Dinda kesal dengan Mahesa, ia pun menghentakkan kakinya dan berjalan lebih dulu. Mahesa kemudian bangkit lalu menyusul Dinda.
"Maaf kak, ngerepotin, tapi toilet yang mana, ya?" tanya Dinda sopan. Raditya terpaku melihat kecantikan Adinda, ia pikir dadanya berdebar itu kemungkinan karena Dinda yang sangat cantik.
"Toilet itu ya ada tulisannya toilet!" jawab Mahesa sewot. Dinda menoleh ke arahnya dengan menatap sebal sekali.
"Lo pikir gue gak bisa baca?" tanya Dinda kesal.
"Kalo nyadar bisa baca, tinggal nemuin aja apa susahnya! Dasar manja!" kata Mahesa seraya berjalan keluar dari kelasnya. Dinda melotot tak terima dengan hinaan yang dilontarkan Mahesa kepadanya itu. Ia pun buru-buru menyusul Mahesa dan tak menghiraukan tawaran Raditya yang berniat mengantarnya.

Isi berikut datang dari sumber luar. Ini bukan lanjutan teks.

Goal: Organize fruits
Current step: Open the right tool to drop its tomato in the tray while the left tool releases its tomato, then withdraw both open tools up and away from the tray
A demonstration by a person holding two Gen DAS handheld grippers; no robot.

"Brukk!" Mahesa terjatuh setelah Dinda menendang kakinya dari belakang. Kejadian itu membuat para siswa siswi di sekitar mereka menoleh kaget ke Dinda dan Mahesa. Mahesa geram bukan main.
"Lo tuh ya!" Mahesa ingin marah tapi ketika ia melihat Pak Mukhlis mendekati mereka, ia tak jadi dan hanya memelototi Dinda yang dibalas Dinda berani
"Lo harus tanggung jawab jika gak mau gue sebut pengecut!" bisik Dinda mendekat ke arah Mahesa. Mahesa hanya menarik napas berat.
Duh gusti, kenapa gue bisa ketemu cewek jadi-jadian macam dia!